En cuanto el doctor oyó su nombre, dijo:

– Commissario, iba a llamarlo hoy mismo.

– ¿Por qué razón, dottore ? -preguntó Brunetti, aliviado porque se le ahorrara un intercambio de frases corteses, aunque no tenía nada de cortés lo que cada uno tenía que decirle al otro.

– El piso de mi madre. Faltan algunas cosas -dijo Niccolini en tono agitado, pero no airado.

– ¿Cómo lo sabe, dottore?

– Fui allí ayer. Con un amigo. Sólo a ver. Me acompañó para…
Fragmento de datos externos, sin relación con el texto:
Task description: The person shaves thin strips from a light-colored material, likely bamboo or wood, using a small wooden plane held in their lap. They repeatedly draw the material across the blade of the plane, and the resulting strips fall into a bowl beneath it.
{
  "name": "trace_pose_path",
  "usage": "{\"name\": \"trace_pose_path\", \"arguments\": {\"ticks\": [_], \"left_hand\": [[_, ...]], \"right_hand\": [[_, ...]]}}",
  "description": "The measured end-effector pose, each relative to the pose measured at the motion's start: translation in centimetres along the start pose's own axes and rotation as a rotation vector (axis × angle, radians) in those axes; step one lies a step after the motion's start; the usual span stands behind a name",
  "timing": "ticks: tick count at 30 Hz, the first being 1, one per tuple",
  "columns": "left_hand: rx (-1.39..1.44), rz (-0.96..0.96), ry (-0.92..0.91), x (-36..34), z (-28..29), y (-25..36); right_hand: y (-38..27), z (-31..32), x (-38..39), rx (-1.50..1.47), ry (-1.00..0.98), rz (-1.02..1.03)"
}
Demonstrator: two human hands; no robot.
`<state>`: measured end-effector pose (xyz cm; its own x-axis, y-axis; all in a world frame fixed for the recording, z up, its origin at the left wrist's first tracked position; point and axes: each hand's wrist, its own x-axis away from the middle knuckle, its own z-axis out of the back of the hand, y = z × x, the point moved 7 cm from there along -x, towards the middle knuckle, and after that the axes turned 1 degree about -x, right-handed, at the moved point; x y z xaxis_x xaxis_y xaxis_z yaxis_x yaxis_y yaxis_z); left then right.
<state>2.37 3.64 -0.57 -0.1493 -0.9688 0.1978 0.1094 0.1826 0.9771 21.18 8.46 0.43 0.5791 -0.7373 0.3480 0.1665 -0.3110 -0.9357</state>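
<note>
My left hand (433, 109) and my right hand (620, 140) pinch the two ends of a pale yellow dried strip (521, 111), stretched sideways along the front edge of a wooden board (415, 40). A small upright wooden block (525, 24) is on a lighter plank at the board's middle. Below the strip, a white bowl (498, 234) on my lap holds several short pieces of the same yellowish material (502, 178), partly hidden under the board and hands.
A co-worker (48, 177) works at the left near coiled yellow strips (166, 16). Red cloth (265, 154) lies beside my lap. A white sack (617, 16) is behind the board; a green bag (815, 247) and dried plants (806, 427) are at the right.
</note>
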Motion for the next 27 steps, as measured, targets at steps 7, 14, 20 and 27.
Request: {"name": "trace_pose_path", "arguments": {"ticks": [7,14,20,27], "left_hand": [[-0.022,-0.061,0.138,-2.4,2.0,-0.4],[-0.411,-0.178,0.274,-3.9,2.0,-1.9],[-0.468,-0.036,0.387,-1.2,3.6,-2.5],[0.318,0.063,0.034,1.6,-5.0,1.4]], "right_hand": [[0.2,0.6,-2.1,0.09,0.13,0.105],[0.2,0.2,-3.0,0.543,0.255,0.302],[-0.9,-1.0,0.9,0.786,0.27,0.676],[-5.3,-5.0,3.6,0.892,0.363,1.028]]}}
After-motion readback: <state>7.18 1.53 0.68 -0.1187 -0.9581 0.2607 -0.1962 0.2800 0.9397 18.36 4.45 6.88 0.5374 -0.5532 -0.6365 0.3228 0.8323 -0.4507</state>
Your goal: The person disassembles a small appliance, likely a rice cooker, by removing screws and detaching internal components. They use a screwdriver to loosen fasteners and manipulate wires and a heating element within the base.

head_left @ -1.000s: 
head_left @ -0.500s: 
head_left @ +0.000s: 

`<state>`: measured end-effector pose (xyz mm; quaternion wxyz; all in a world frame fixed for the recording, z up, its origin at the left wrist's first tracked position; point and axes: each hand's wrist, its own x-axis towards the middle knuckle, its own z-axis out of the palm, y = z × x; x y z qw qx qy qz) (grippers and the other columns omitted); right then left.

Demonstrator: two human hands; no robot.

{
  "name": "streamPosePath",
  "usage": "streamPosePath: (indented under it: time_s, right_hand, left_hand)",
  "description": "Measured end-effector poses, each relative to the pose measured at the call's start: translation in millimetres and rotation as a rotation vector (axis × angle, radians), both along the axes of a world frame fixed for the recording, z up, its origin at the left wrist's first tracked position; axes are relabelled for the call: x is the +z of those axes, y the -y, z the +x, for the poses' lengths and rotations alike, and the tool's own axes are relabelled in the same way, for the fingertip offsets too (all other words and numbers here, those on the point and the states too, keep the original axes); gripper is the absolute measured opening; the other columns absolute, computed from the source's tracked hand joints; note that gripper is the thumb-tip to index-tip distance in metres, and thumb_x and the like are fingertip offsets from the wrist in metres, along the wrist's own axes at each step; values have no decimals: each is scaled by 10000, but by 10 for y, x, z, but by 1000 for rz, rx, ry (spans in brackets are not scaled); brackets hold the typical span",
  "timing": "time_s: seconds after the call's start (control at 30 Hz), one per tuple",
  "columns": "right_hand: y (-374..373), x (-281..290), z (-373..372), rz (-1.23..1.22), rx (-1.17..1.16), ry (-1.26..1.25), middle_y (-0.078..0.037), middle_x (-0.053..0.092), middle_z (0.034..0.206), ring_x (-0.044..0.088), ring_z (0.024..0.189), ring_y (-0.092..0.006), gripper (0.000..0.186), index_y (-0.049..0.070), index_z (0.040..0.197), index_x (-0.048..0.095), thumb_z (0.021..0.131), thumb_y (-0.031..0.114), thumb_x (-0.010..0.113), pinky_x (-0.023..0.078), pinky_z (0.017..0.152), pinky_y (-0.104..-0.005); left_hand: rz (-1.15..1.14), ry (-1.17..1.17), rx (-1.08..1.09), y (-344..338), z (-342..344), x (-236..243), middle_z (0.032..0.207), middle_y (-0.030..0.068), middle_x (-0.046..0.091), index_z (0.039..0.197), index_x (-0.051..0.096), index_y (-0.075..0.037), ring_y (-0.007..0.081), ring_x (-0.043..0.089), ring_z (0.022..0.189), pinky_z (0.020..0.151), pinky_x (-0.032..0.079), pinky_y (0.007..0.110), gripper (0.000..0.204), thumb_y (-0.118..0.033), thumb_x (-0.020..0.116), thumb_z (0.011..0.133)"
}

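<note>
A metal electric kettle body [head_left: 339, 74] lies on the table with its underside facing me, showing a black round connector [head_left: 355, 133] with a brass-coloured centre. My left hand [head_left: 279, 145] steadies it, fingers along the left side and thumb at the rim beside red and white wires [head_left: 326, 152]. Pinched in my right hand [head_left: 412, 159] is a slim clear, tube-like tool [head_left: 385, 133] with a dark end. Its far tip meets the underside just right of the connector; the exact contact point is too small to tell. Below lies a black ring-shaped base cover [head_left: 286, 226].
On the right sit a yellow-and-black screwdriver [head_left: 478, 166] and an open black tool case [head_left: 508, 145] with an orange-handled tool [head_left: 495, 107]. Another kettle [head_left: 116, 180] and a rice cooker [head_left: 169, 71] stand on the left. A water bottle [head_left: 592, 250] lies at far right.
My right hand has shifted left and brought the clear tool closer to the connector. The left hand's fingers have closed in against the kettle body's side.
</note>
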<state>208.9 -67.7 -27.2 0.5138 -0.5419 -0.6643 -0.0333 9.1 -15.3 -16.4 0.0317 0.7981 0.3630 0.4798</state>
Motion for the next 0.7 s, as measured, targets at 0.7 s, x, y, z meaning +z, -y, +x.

Su voz se debilitó, pero Brunetti, al recordar lo que había visto en el piso, decidió mostrarse amable y dejarle recuperar la voz.

– … ayudarme.

Brunetti comprendió, desde luego, que así fuera.

¿Podría decirme qué faltaba?

– Tres dibujos. Eran muy pequeños.

– ¿Eso es todo?

– Creo que sí. Por ahora.

– ¿De dónde faltaban?

– Uno estaba en la habitación de invitados. Y dos en el vestíbulo, nada más salir de la habitación.

Brunetti evocó la sombra fantasmal bajo el clavo de la habitación de invitados, y era vagamente consciente de los dos del vestíbulo. No recordaba haber visto otros. Pero, sin duda, si Gabriela Pavon decidió robar los dibujos en el último minuto, ello se debía a que era lo más fácil de coger. Vaya nervios templados que debía tener para hacerse con los dibujos mientras las otras dos mujeres estaban allí mismo, en el pasillo.

– ¿Qué eran esos dibujos?

– Uno era de Corot. Los otros dos, de Salvator Rosa. Pequeños, pero de buena calidad.

El doctor mantuvo un largo silencio y luego dijo, con voz débil e indecisa:

– Creí que debía contárselo. Podría significar algo.

Brunetti dio las gracias al doctor por llamarlo y colgó. Se sentó, miró durante un rato la pintura, y después acabó su café, dejó la taza en el fregadero y fue a ducharse.

Cuarenta minutos más tarde, llegaba al dique de San Lorenzo. Apoyó los codos en la barandilla y miró pasar las embarcaciones, tratando de pensar cómo podría convencer a Patta para llevar a cabo una investigación oficial sobre la muerte de la signora Altavilla. Imaginó la estatua de la Justicia, con la venda en los ojos y con la balanza en la mano. En un platillo puso las palabras «sólo una posibilidad» y, en el otro, la publicidad a que sin duda daría lugar la noticia de que una mujer había sido asesinada en su casa. Después de todos aquellos años, era bien consciente de cómo funcionaba la mente de su superior, y sabía que el primer obstáculo iba a ser el perjuicio a la imagen de la ciudad, y el segundo, el perjuicio al turismo.